Maybe the Worst Hymn Mash-Up Ever

26 Sep

While looking for a hymn for Sunday’s service, I came across a familiar song which has always thrilled me and bothered me. First, read these lyrics . . .

Alas! and did my Savior bleed
And did my Sovereign die?
Would He devote that sacred head
For such a worm as I?

Thy body slain, sweet Jesus, Thine—

And bathed in its own blood—
While the firm mark of wrath divine,
His Soul in anguish stood.Was it for crimes that I had done
He groaned upon the tree?
Amazing pity! grace unknown!
And love beyond degree!

Well might the sun in darkness hide
And shut his glories in,
When Christ, the mighty Maker died,
For man the creature’s sin.

Thus might I hide my blushing face
While His dear cross appears,
Dissolve my heart in thankfulness,
And melt my eyes to tears.

But drops of grief can ne’er repay
The debt of love I owe:
Here, Lord, I give my self away
’Tis all that I can do.

Oh, what a wonderful hymn. It is theologically and lyrically rich. It has the classic gospel hymn progression from my sin to God’s work in Christ to my response of gratitude and devotion. It has lyrical flow and connection from one verse to another. In short, it tells the story of God’s grace beautifully. But whenever I get to the refrain, I am always a little disappointed.
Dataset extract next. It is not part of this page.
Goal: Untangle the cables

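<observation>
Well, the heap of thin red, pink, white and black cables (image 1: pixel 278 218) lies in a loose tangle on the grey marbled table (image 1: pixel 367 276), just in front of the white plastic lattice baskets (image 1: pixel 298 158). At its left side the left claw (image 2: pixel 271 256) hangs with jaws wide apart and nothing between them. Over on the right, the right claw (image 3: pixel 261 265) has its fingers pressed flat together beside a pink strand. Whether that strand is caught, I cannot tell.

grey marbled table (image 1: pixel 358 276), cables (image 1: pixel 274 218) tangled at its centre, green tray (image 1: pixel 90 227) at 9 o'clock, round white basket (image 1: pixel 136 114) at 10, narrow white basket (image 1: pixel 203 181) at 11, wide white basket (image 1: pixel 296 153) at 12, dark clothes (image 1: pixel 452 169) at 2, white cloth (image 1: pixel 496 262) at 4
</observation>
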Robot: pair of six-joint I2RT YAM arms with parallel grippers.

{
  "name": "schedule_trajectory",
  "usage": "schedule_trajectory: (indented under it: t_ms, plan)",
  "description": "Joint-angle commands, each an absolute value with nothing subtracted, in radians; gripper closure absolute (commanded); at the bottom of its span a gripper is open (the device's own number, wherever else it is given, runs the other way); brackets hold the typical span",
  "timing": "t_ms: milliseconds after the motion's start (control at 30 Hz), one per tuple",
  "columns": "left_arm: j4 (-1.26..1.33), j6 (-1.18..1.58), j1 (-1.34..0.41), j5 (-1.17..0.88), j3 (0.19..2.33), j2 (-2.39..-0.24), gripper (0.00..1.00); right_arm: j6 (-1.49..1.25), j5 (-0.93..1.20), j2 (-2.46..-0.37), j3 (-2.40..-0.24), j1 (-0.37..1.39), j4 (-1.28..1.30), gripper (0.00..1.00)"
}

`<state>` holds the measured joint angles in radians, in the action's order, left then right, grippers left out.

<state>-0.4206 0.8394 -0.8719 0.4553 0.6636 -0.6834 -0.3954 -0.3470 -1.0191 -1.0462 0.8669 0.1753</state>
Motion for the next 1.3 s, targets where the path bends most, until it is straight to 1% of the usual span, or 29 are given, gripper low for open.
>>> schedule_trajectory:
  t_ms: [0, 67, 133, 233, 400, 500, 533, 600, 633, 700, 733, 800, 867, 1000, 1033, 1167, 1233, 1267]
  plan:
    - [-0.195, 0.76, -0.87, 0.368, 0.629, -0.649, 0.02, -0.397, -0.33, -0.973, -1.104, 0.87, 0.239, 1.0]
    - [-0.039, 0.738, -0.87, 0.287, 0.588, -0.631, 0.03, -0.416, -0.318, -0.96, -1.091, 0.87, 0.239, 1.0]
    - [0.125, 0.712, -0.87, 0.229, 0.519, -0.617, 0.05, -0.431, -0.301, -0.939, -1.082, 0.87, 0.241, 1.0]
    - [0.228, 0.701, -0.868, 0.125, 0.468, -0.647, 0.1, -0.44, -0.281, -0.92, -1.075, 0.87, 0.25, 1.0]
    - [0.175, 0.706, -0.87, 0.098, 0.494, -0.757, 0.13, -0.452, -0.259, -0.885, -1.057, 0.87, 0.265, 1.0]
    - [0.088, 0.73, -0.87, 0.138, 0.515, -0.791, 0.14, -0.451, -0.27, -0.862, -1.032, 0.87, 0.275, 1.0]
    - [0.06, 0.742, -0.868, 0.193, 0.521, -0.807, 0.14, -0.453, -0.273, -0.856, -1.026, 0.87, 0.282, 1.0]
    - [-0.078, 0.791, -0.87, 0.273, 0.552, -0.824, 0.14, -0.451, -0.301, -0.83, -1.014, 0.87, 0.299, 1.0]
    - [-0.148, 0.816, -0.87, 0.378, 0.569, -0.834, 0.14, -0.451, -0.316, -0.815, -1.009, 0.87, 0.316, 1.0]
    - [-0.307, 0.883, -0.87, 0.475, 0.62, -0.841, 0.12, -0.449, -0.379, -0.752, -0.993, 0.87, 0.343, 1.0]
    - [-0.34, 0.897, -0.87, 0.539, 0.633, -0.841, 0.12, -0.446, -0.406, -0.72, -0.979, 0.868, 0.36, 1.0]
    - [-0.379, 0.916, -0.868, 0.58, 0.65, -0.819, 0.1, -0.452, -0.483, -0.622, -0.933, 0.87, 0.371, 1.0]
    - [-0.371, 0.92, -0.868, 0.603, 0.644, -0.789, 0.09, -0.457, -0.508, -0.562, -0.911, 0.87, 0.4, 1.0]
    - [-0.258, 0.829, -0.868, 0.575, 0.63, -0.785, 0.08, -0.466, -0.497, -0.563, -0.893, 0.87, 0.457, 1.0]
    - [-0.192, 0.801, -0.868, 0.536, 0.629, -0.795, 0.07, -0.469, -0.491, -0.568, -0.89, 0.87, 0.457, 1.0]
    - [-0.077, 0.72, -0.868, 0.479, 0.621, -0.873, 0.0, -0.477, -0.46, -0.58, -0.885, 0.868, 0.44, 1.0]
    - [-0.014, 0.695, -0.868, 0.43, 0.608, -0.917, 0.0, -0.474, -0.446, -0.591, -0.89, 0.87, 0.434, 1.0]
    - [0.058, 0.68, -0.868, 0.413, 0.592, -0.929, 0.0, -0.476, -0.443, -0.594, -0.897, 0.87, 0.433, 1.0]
At the cross, at the cross where I first saw the light,
And the burden of my heart rolled away,
It was there by faith I received my sight,
And now I am happy all the day!

Now this refrain is fine but it just does not connect to the rest of the song. I don’t have the chops to be a music snob, so that’s not where I’m coming from. And I am glad for the focus on the cross, which seems to be the focus of the rest of the hymn but the last lines of the refrain have always struck me as odd. The refrain’s statement about burdens rolling away and being happy all the day does not seem to mesh with the brokenhearted, humble joy of the last two verses of the hymn. It also strikes me as odd to sing this refrain after singing the weighty first verses about Christ’s death. I always thought, this is an Isaac Watts hymn, so many of his hymns are so good, what happened on this refrain? And this morning, I finally found out what happened . . . Isaac Watts didn’t write the refrain. It was written by a man named Ralph E. Hudson. This hymn, At the Cross, is in our hymnal. But thankfully, so is Alas, and Did My Savior Bleed, the original Watts hymn without the discordant refrain.
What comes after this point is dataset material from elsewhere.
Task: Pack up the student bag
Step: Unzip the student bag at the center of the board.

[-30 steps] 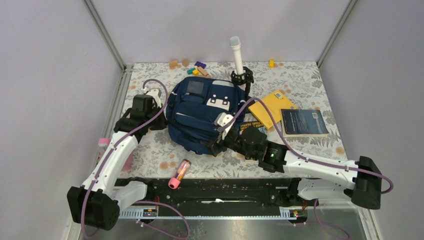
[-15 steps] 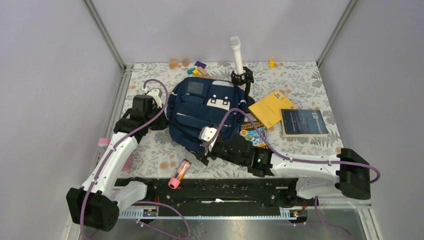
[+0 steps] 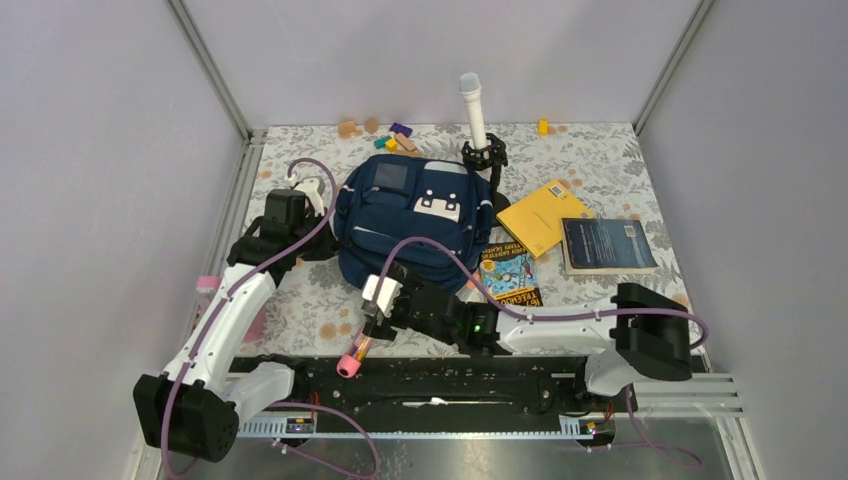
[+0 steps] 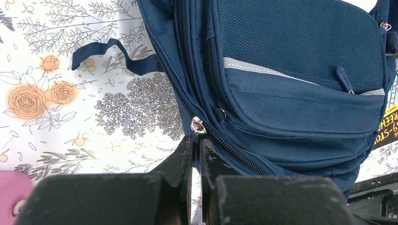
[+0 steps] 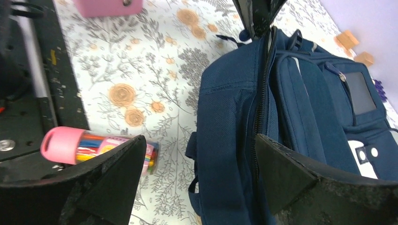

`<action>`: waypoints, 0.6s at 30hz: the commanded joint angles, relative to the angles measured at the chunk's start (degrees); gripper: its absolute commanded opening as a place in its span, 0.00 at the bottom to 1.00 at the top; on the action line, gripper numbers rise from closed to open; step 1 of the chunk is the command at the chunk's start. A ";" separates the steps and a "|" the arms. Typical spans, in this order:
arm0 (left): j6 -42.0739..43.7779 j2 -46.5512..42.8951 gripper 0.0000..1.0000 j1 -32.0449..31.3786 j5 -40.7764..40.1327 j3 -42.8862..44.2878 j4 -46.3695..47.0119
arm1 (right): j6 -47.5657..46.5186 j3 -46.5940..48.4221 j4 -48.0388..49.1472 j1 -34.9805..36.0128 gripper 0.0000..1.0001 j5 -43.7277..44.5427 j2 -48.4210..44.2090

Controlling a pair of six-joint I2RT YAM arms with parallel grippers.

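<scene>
The student bag, navy blue with white-grey patches, lies mid-table. It fills much of the left wrist view and the right wrist view. My left gripper is at the bag's left side, shut on the tab of a silver zipper pull on the main zipper. My right gripper hovers open at the bag's near left corner. It holds nothing: one finger is over the bag, the other over a pink-capped tube of coloured pens lying by the table's near edge.
A yellow book, a dark blue book and a colourful booklet lie right of the bag. A white microphone on a black stand and small blocks sit behind it. A pink box lies at the near left.
My right arm has swung left and nearer, from the bag's front right to its near left corner above the pen tube, its jaws a little wider. The left arm and bag have not moved.
</scene>
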 commanded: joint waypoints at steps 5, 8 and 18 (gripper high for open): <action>-0.44 -2.10 0.00 -0.07 1.87 1.16 6.38 | -4.28 4.50 1.31 1.16 0.95 11.70 5.60; -0.49 -2.36 0.00 -0.07 2.36 1.25 6.40 | -4.79 5.58 2.86 1.19 0.96 17.19 8.50; 0.42 -1.95 0.00 -0.03 0.76 0.91 6.51 | -6.15 3.78 11.20 0.92 0.54 20.13 10.22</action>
This hymn mash-up provides us with a fascinating contrast between two spiritual eras. Isaac Watts lived from 1674-1748, in England. He came up in the period of some of the great Puritan preachers and grew up in circles where the deep truths of God were taken very seriously. Watts was not primarily a musician or hymn-writer, but a pastor. He was pastor of Christ Church in London, a pastorate once held by the great Puritan John Owen. Watts wrote over 800 hymns (many still well-known) while pastoring and being involved in gospel ministry for 50 years.

Ralph Hudson lived from 1843-1901, mostly in Ohio. He served with the Union army in the Civil War and was a trained musician. He taught music, composed music and wrote hymns. He worked for social issues like the temperance movement and supported the work of the Salvation Army. Hudson was also a lay preacher. He wrote many hymns and songbooks, yet most of his hymns have not endured and none have reached the status of many of Watts’ hymns.
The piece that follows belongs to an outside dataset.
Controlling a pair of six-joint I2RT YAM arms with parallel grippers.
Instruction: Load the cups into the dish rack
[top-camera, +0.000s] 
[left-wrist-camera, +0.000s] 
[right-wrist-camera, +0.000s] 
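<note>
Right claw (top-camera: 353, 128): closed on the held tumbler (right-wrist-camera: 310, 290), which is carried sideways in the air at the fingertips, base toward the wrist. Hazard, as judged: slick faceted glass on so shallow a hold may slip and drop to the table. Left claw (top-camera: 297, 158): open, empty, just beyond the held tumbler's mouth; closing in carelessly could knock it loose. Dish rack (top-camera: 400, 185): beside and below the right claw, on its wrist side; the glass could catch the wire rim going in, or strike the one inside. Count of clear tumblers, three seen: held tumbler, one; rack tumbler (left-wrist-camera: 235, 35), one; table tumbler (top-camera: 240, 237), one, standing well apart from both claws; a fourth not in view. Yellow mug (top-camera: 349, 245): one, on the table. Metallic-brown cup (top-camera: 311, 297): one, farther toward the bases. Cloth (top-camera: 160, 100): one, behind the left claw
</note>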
I think it is possible that the difference between Hudson and Watts may be attributed to their education or family background but I think it is also likely that their differences are due, at least in part, to the times in which they lived. I believe they were probably both Christians, but there is a depth and richness to Watts’ work that is not evident in Hudson’s hymns. And this is not limited to these two men alone. I have observed a stark contrast between the hymns of the 1600’s and early 1700’s and the hymns of the 1800’s to the early 1900’s. The earlier hymns seem to be consistently more God-centered and truth-based, whereas the later hymns are often emotion-driven and more man-centered. Perhaps the enlightenment and the scientific revolution moved many in the church to retreat away from claims to truth and toward a more feeling oriented approach. At the same time, Hudson lived in a time when revivals were emphasized and often emotional, heart-stirring songs were important elements in revival services. I don’t think I understand enough to really know why the hymns of these eras contrast so fully, but it is evident to me that the focus has really changed by the time we get to the late 1800’s.

Anyway, there is an easy way to avoid this problem for me; I’ll just sing #145 and leave the refrain to those who like it.



One Response to “Maybe the Worst Hymn Mash-Up Ever”

  1. rcottrill October 5, 2012 at 11:28 am #

    Greetings from Wordwise Hymns. I posted an article on Watts’s hymn this morning, and your post caught my eye. I agree with your assessment–well said! Ralph Hudson’s mutilation is unworthy of a superb hymn. The text is a sober reflection on what our sins cost our Saviour. The hippity-hop tune (and especially Hudson’s refrain) are completely at odds with this. Thanks for your comments.